Database Physical Design and Performance
- Estimate the warehouse storage requirements: monthly, weekly, yearly.
- Define ODS and staging areas for dynamic and extensible processing.
- Chart database load, backup, replication, and restoration times.
- Know when to use views and when to shy away from them.
- Consider that your detail and summary data should probably be in different
schemas, your main data warehouse non-volatile, and possibly a black-box
like structure.
- Practice debating and choosing sides over the battle of "Star/Snowflake
Schema verses Normalization".
- Try to detect when you may run into performance tradeoffs in your DML.
- Will you use views as "virtual data marts"?
- See the need for a staging area--either separate or incorporated into
an ODS type structure. We don't want to upset the ODS with bulk loads;
however, we don't want un-validated data to go into the black box data
warehouse.
- Know exactly where the best physical area in the database (ODS, staging,
etc.) will be to store data that has been aggregated?
- Understand the danger and advantages non-logged activity such as BCPs
and table truncates. Weigh options that may minimize lock contention in
the warehouse or data marts. For instance BCPs and table truncates offer "non-logged" operations
that my help you bypass bottlenecks.
- The warehouse will require a well thought out sizing, partitioning, and
indexing strategy as well as deft mapping/placement of database objects
to hardware.
- Clustered indexes should be used very carefully with non-clustered indexes
stripped on a separate physical disk from the base table where needed.
- Have enough time windows to update indexes and statistics on huge tables
to clean up fragmentation, page splits, etc.
- Will main warehouse never have to deal with the burden of validation?
Will only pristine data be inserted into this area, with a staging area
taking up the validation and scrubbing burdens?

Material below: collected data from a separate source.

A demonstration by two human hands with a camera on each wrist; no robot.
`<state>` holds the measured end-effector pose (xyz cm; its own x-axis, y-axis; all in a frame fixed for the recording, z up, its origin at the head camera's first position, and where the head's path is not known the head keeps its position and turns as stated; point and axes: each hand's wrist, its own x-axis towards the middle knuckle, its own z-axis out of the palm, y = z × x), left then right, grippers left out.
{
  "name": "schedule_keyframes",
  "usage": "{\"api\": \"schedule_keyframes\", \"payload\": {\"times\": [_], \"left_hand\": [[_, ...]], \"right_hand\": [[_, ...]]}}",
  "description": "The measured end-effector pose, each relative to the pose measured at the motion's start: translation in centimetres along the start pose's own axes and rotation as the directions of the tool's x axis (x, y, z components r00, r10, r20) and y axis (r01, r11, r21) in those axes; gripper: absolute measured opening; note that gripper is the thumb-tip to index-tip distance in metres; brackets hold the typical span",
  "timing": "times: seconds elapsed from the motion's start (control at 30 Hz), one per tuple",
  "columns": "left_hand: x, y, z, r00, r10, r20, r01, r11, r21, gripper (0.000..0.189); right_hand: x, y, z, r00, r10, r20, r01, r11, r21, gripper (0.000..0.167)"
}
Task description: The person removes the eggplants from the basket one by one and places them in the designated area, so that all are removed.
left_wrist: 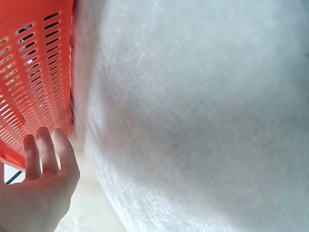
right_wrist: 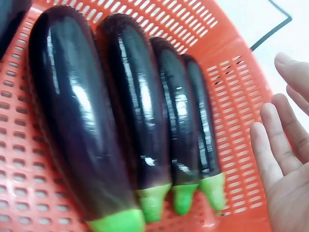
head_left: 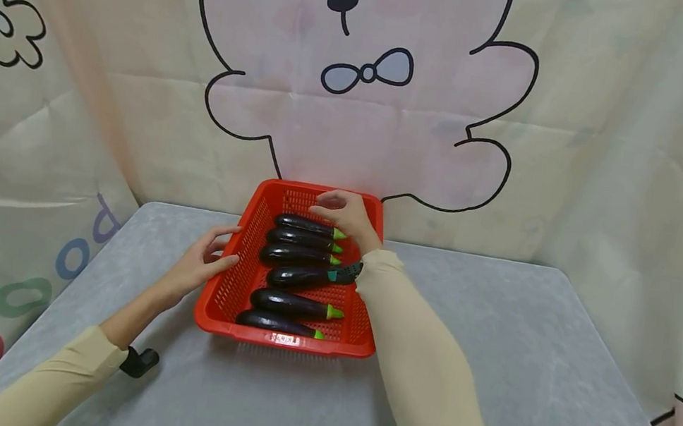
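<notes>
Several glossy dark eggplants [head_left: 294, 256] with green stem ends lie crosswise, one behind another, in a red perforated plastic basket [head_left: 357, 343]. At the basket's left side is my left hand [head_left: 204, 260], its fingers loosely bent by the outer wall and its thumb at the rim. The left wrist view shows these fingers [left_wrist: 47, 150] beside the slotted wall. Over the far end of the basket hovers my right hand [head_left: 347, 217], holding nothing. Its relaxed fingers appear in the right wrist view, apart from the nearest eggplant [right_wrist: 200, 116]. My right wrist partly covers one eggplant's stem end.
The basket stands near the back edge of a grey table [head_left: 488, 373]. Behind it hangs a pale curtain [head_left: 157, 98] with a cartoon bear, which the basket's far rim nearly meets. Curtains also flank both sides.
</notes>
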<state>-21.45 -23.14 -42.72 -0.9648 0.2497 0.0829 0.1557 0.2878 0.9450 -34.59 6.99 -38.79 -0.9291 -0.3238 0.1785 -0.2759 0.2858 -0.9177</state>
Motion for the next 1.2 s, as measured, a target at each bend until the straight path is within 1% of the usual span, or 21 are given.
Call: {"api": "schedule_keyframes", "payload": {"times": [0.07, 0.13, 0.23, 0.43, 0.53, 0.63, 0.97, 1.2], "left_hand": [[0.0, 0.0, 0.0, 1.000, 0.000, 0.001, 0.000, 1.000, 0.001, 0.064], [0.0, 0.1, 0.1, 1.000, -0.001, 0.001, 0.001, 1.000, 0.004, 0.064], [0.0, 0.0, 0.1, 1.000, -0.005, 0.001, 0.005, 1.000, 0.005, 0.063], [0.0, -0.3, 0.2, 1.000, -0.009, 0.004, 0.009, 1.000, -0.002, 0.063], [0.1, -0.4, 0.1, 1.000, -0.004, 0.007, 0.004, 1.000, -0.009, 0.064], [0.2, -0.4, 0.1, 1.000, 0.002, 0.004, -0.002, 1.000, -0.009, 0.064], [0.1, -0.5, 0.0, 1.000, -0.001, 0.006, 0.001, 1.000, -0.019, 0.064], [0.2, -0.4, 0.0, 1.000, -0.002, 0.005, 0.002, 1.000, -0.018, 0.062]], "right_hand": [[-0.1, 0.4, 0.4, 0.998, 0.044, -0.035, -0.044, 0.999, 0.016, 0.039], [-0.1, 0.9, 0.7, 0.995, 0.074, -0.068, -0.072, 0.997, 0.037, 0.039], [-0.2, 1.5, 1.0, 0.990, 0.085, -0.110, -0.079, 0.995, 0.053, 0.036], [-0.2, 1.9, 1.3, 0.984, 0.108, -0.140, -0.100, 0.993, 0.068, 0.035], [-0.1, 1.9, 1.3, 0.984, 0.112, -0.138, -0.104, 0.993, 0.063, 0.035], [0.0, 1.9, 1.4, 0.986, 0.112, -0.120, -0.107, 0.993, 0.051, 0.037], [0.7, 2.5, 1.6, 0.984, 0.157, -0.080, -0.158, 0.987, 0.002, 0.040], [0.9, 3.1, 1.7, 0.983, 0.172, -0.065, -0.172, 0.985, -0.002, 0.041]]}}
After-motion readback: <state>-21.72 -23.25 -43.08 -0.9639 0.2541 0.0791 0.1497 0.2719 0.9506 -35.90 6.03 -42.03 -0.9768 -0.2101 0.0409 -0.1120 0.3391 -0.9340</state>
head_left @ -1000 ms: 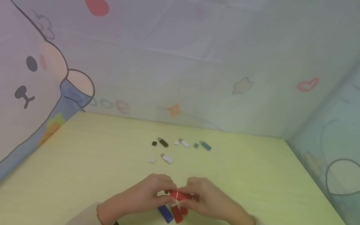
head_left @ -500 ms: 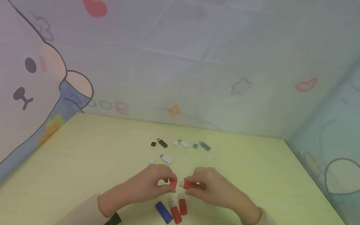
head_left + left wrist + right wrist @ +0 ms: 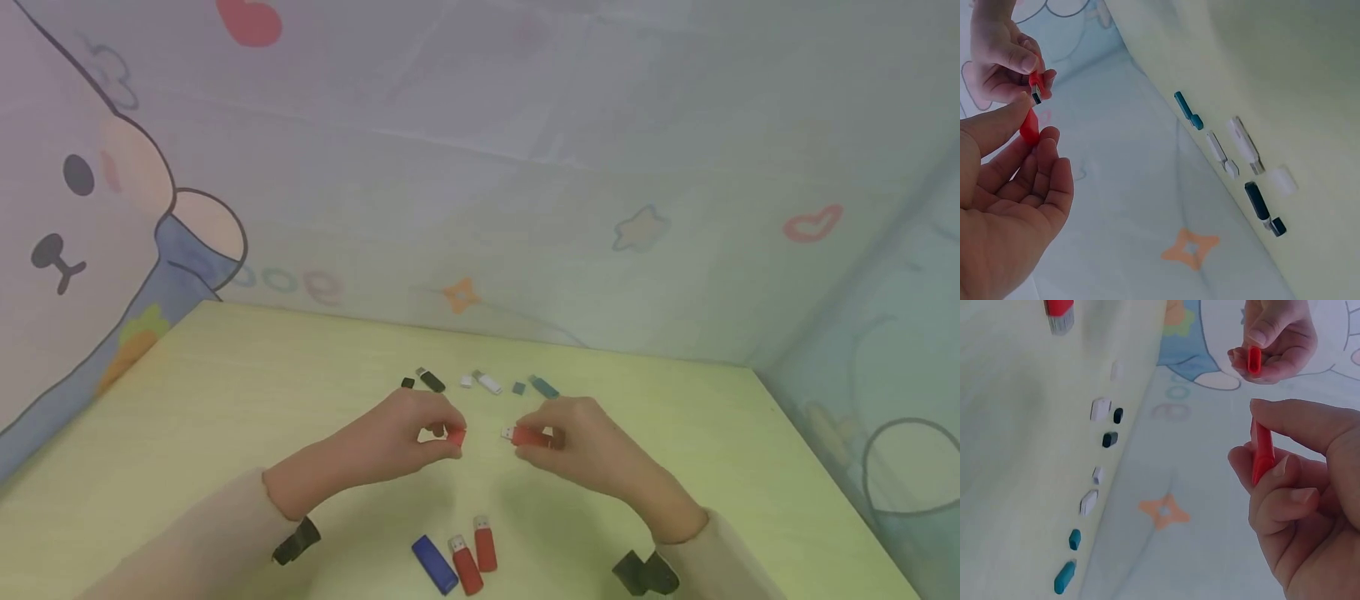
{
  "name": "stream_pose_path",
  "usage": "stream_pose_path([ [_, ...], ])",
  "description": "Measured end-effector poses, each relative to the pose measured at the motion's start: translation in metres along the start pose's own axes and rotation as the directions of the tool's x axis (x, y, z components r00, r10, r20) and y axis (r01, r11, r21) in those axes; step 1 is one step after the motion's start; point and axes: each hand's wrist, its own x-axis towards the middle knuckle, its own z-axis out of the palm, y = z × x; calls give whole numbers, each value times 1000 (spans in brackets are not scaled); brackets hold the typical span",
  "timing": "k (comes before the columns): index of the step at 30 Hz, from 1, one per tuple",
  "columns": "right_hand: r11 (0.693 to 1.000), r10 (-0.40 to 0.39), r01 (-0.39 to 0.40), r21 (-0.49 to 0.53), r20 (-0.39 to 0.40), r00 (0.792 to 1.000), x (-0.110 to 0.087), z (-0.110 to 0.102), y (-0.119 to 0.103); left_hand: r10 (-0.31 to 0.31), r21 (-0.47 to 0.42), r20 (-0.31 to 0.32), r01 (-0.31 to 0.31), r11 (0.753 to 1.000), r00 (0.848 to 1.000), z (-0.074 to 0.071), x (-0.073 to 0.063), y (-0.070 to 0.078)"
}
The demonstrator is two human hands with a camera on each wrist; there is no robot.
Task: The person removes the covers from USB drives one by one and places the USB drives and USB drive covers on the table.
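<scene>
My left hand pinches a small red cap between thumb and fingers. Across a narrow gap, my right hand holds a red USB stick, its metal plug bare and facing the cap. In the right wrist view the hollow end of the cap shows. Both hands are raised over the table, cap and stick apart. Nearer the body lie a blue USB stick and two red USB sticks, one at the front and another to its right, plugs bare.
Along the back of the table lie uncapped black, white and teal USB sticks, each beside its cap. Another white stick with a cap is hidden in the head view. A printed cloth hangs behind.
The red cap has come off the red USB stick. Both hands have moved forward and drawn apart, left with the cap, right with the stick. The sticks on the table stay put.
</scene>
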Motion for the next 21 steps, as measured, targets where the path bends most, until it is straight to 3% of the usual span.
stream_pose_path([
  [8, 999, 43, -44, -17, -49, 998, 16, -7, 8, 3, 53, 0, -3, 999, 1000, -8, 25, -7],
  [21, 991, 130, -130, 11, -132, 983, 44, -2, 25, 5, 8, -44, -5, 1000, 999, 2, 49, -34],
])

I have only listed a few warehouse cogitations, with the hope that you (as
the data architect, manager, or other important person) may set in motion the
creative juices necessary for the actualization and manifestation of a great
data warehouse. The variations on these themes will be endless. Numerous new
considerations--far above and beyond what I have listed--will take you down
roads never before traveled. Good Luck!
|
|
|